The talk describes a 25 year journey leading from the Sloan Digital Sky Survey to a wide range of projects in data science. There are many common threads: the need for extreme interactivity, the need for flexible data aggregation and the commonality of spatial data. The size of data sets have grown almost a million fold, but user expectations for almost instant results has not changed. The talk will describe the gradual evolution of the SciServer, and how new interactive metaphors to interact with hundreds of terabytes of turbulence simulations emerged. We will discuss how machine learning and AI tools are transforming science, from simulations to how large experiments are designed and executed. We will also emphasize that much of these new developments still rely on having unique high value data sets at our fingertips, and how the long term survival of these is entering a critical, endangered phase.

Dr.
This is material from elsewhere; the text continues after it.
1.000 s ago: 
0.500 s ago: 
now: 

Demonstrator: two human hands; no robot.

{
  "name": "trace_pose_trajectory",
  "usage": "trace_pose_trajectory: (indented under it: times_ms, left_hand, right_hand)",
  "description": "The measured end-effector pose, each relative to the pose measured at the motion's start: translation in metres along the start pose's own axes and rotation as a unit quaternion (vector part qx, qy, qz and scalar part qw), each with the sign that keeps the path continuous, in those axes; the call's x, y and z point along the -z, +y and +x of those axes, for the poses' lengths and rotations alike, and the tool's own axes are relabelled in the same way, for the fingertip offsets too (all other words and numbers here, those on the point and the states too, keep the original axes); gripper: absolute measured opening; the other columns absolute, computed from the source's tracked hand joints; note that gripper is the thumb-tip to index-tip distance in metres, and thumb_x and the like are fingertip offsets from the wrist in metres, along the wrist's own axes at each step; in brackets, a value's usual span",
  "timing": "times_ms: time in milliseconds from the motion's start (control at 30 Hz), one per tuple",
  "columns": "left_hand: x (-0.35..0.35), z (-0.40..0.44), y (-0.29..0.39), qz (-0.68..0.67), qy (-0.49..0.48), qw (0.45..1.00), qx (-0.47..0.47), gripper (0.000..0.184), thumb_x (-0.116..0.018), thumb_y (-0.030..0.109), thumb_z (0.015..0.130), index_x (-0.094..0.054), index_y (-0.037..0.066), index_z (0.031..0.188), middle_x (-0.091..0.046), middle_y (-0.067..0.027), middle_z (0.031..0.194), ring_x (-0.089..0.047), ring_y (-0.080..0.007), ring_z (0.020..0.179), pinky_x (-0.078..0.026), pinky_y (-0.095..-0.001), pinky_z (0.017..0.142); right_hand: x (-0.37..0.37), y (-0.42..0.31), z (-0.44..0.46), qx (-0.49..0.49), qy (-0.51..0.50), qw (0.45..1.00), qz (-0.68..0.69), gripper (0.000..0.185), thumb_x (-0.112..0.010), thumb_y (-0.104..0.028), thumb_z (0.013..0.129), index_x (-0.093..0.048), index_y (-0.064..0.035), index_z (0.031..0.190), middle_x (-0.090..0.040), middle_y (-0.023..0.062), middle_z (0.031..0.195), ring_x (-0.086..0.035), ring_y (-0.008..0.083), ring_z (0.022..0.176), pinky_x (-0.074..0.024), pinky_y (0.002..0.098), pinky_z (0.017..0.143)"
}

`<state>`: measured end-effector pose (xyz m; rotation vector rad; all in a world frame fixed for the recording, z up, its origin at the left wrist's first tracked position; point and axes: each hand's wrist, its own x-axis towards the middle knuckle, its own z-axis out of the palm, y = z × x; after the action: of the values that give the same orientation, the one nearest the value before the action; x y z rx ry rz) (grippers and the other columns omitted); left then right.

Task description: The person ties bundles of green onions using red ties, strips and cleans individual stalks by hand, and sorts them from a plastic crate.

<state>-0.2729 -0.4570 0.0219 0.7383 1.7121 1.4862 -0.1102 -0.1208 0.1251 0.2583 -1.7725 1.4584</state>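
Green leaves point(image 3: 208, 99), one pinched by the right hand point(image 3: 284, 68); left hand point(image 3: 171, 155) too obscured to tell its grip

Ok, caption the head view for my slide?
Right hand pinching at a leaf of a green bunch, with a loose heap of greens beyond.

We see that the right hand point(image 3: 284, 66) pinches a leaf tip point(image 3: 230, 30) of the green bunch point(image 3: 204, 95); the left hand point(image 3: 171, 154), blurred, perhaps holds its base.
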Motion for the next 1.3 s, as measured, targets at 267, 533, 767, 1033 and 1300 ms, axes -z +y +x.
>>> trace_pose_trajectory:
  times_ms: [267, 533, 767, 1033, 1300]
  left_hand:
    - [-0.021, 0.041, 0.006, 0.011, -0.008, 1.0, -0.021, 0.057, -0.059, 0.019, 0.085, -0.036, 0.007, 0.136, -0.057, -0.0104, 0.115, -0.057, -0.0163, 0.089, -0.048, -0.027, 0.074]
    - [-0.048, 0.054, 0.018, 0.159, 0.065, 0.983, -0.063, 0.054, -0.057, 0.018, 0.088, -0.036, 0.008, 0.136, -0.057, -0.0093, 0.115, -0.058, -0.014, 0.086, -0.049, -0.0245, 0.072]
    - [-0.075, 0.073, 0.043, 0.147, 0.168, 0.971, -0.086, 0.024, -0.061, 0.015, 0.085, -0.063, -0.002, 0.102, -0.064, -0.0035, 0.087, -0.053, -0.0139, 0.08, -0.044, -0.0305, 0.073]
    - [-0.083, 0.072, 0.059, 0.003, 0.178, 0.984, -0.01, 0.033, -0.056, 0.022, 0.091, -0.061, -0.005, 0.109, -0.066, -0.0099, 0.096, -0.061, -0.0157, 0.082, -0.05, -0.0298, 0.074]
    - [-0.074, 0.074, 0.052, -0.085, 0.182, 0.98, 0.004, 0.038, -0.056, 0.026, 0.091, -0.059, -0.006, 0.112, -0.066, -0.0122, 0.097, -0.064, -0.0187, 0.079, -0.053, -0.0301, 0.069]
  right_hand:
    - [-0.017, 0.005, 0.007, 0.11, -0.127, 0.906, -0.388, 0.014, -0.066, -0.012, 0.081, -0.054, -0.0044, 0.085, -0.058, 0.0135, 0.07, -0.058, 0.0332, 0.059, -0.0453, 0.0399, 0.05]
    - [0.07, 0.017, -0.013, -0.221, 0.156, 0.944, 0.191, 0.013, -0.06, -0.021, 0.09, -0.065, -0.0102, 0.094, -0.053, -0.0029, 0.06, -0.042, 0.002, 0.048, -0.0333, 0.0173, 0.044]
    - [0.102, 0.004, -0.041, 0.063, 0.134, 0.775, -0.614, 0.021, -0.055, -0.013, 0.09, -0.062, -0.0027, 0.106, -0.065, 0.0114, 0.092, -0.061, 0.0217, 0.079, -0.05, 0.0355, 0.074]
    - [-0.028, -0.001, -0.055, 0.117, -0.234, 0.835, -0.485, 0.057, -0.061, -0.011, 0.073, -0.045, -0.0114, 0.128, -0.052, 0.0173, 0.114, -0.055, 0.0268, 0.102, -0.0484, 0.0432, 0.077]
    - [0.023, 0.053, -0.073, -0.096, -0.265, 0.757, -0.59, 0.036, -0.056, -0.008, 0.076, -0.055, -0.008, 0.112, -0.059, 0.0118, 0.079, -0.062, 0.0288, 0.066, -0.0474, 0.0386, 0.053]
Talitha Washington

‘WHY WE CAN’T WAIT’: USING SOCIAL JUSTICE TO TRANSFORM DATA SCIENCE

Located in the “Cradle of the Civil Rights Movement”, the Atlanta University Center (AUC) Data Science Initiative has a keen focus to advance social justice through data science. The AUC is a consortium of four historically black colleges and universities (HBCUs) in Atlanta, Georgia: Clark Atlanta University, Morehouse College, Morehouse School of Medicine, and Spelman College. The inaugural director of the AUC Data Science Initiative, Dr. Talitha Washington, hopes to move data science towards ethics and fairness for Black America because “whatever affects one directly, affects all indirectly.”